**What this task involves:** Your response should contain every line from the data below that holds the string "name".

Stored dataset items
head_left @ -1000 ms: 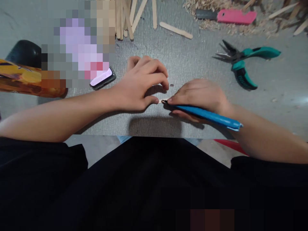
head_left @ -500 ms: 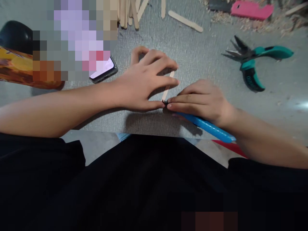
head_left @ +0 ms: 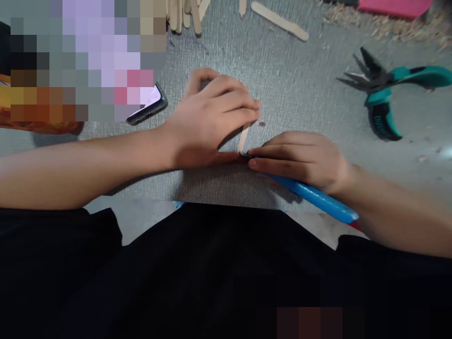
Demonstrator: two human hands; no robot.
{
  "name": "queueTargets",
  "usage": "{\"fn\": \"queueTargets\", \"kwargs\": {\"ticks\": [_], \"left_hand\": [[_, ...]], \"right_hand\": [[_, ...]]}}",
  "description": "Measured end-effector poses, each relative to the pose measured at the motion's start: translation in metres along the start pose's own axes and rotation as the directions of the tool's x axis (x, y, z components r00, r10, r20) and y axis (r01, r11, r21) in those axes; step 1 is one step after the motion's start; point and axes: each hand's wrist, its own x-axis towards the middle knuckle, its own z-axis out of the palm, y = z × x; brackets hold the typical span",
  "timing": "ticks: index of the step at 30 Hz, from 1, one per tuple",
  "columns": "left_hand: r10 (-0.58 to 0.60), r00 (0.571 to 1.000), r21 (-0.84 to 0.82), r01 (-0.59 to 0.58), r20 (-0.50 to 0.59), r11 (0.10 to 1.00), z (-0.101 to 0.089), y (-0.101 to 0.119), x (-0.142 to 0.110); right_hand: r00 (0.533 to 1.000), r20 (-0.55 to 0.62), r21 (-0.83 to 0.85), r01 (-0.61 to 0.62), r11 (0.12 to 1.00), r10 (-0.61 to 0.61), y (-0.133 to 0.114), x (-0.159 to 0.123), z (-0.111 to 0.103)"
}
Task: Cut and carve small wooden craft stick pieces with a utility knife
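A blue utility knife is gripped in my right hand, its handle slanting down to the right under the palm. The dark blade tip meets the lower end of a small wooden craft stick, close to my left thumb. My left hand pins this stick on the table, fingertips over its upper end and thumb beside the lower end. Part of the stick is hidden under the fingers, and most of the blade is covered by the right fingers.
Green-handled pliers lie open at the right. Craft sticks and a loose stick lie at the back. A pink-handled tool rests by wood shavings. A phone lies left, partly blurred out, beside an orange container.
The small stick has turned from lying roughly crosswise to pointing away from me. My left fingers have come down onto it, and the knife handle slants more steeply toward me.
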Motion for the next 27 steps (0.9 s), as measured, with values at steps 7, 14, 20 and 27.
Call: {"fn": "queueTargets", "kwargs": {"ticks": [7, 14, 20, 27], "left_hand": [[-0.126, 0.989, 0.021, 0.125, 0.074, 0.992, -0.005, 0.008, 0.001], [-0.118, 0.99, 0.018, 0.117, 0.08, 0.993, -0.006, 0.007, 0.001], [-0.091, 0.989, 0.042, 0.087, 0.115, 0.995, -0.009, 0.007, 0.002], [-0.06, 0.992, 0.054, 0.054, 0.112, 0.997, -0.01, 0.006, 0.0]], "right_hand": [[0.994, 0.069, 0.044, -0.084, 0.995, 0.081, 0.001, -0.002, -0.005], [0.99, 0.122, 0.087, -0.079, 0.993, 0.068, -0.002, 0.002, -0.012], [0.978, 0.146, 0.154, -0.169, 0.974, 0.147, -0.006, 0.004, -0.012], [0.982, 0.116, 0.202, -0.167, 0.965, 0.146, -0.005, 0.002, -0.013]]}}
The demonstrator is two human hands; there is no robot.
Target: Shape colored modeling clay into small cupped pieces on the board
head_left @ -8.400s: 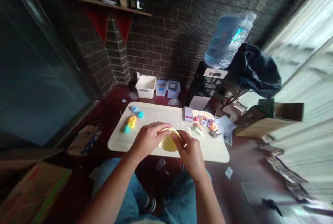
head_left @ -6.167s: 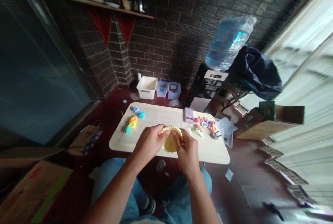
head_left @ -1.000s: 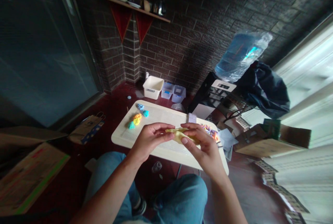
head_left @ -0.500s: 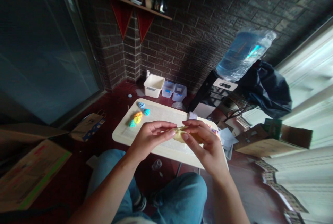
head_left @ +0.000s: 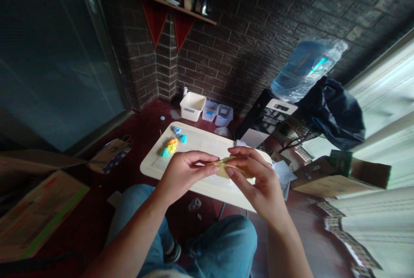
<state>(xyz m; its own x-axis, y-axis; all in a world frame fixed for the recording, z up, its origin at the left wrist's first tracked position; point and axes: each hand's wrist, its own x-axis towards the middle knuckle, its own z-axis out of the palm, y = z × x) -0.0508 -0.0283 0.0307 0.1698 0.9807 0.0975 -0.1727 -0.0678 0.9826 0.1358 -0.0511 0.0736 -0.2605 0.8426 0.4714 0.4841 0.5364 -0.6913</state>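
Note:
Above the pale table (head_left: 155, 163), a piece of pale yellow modelling clay (head_left: 223, 169) spans the gap between my two hands. My left hand (head_left: 186, 172) pinches its left end between thumb and fingers. My right hand (head_left: 258, 181) curls round the right side, thumb in front and fingers over the top, hiding part of it. The clay looks thin-edged and folded, seen nearly side-on. On the table's left lie blue clay lumps (head_left: 183, 138), an orange and yellow lump (head_left: 172, 145) and a green lump (head_left: 165, 152). My right hand covers most of the table's right side.
Behind the table stand a white bin (head_left: 193, 106) and two clear plastic boxes (head_left: 224, 115). A water dispenser (head_left: 258, 116) carries a large bottle (head_left: 305, 69). Cardboard boxes (head_left: 339, 174) are at the right, another carton (head_left: 42, 213) at the left, beside a paper bag (head_left: 110, 156).
The yellow clay, a round cup shape with its rim up earlier, is now turned and pinched into a folded form. My right hand has shifted to its right side. The view has swung left.

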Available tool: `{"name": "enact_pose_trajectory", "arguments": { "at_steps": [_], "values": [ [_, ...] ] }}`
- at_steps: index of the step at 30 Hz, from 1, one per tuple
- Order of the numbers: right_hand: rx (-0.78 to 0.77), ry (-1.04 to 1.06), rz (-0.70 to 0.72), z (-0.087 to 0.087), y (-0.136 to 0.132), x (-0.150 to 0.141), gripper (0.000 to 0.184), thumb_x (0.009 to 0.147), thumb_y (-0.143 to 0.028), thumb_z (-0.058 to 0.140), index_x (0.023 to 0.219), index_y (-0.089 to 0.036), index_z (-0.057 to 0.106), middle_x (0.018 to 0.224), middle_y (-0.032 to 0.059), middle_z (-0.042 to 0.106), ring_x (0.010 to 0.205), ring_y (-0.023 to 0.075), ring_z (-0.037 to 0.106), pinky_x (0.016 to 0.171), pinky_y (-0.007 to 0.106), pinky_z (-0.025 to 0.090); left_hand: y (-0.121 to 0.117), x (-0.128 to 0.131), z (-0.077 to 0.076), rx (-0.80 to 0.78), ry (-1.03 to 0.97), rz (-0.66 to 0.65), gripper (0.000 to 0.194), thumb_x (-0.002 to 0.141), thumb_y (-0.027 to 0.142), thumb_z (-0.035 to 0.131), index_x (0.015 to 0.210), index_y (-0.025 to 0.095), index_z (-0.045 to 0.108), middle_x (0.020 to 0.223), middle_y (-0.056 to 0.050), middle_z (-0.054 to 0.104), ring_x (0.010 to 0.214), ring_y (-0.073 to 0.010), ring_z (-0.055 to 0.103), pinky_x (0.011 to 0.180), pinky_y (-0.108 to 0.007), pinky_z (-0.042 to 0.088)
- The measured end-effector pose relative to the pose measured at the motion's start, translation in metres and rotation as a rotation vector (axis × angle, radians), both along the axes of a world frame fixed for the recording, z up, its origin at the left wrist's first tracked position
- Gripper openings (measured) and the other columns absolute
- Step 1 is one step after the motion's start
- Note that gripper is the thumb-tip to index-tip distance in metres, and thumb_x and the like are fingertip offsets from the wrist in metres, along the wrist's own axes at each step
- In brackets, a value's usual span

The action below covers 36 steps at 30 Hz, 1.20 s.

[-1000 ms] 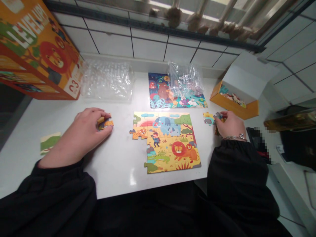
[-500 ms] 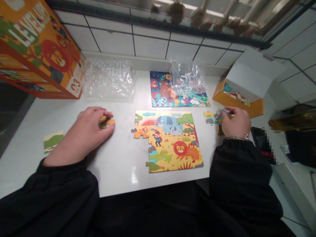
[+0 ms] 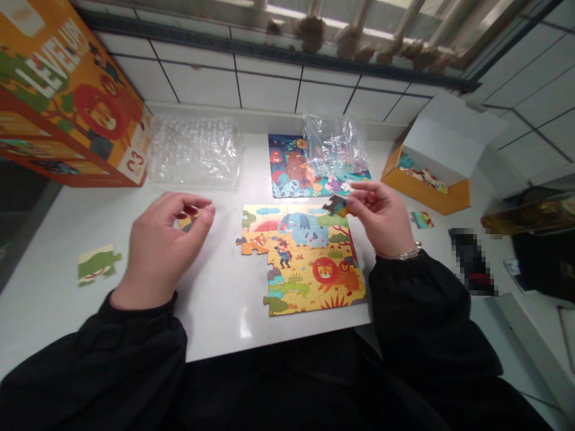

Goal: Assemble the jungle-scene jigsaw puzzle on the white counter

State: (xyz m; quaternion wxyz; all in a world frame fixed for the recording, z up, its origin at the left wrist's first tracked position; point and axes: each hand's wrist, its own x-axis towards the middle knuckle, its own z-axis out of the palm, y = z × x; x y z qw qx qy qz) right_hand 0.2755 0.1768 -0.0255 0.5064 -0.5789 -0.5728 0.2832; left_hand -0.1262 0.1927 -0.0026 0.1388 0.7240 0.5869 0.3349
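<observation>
A partly joined animal puzzle [image 3: 309, 257] with a lion and elephants lies on the white counter [image 3: 215, 299] in front of me. My right hand [image 3: 381, 218] is raised over its upper right corner and pinches a loose puzzle piece [image 3: 336, 205] between thumb and fingertips. My left hand [image 3: 164, 239] hovers left of the puzzle, fingers curled around a small orange piece [image 3: 186, 220] that is mostly hidden. A green and cream piece [image 3: 97, 264] lies alone at the far left.
A large orange puzzle box [image 3: 67, 102] stands at the back left beside crumpled clear plastic [image 3: 195, 149]. A finished blue puzzle [image 3: 291, 170] lies at the back under a plastic bag [image 3: 335, 146]. An open orange box [image 3: 426, 179] with pieces and one loose piece [image 3: 422, 219] are at right.
My right hand left the pieces at the right, lifted one and carried it left over the puzzle's top right corner. My left hand rose slightly, still curled on its piece.
</observation>
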Motion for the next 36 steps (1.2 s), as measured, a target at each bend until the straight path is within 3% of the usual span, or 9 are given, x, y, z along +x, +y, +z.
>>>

**Expected answer:**
  "name": "queueTargets",
Available tool: `{"name": "enact_pose_trajectory", "arguments": { "at_steps": [_], "values": [ [_, ...] ] }}`

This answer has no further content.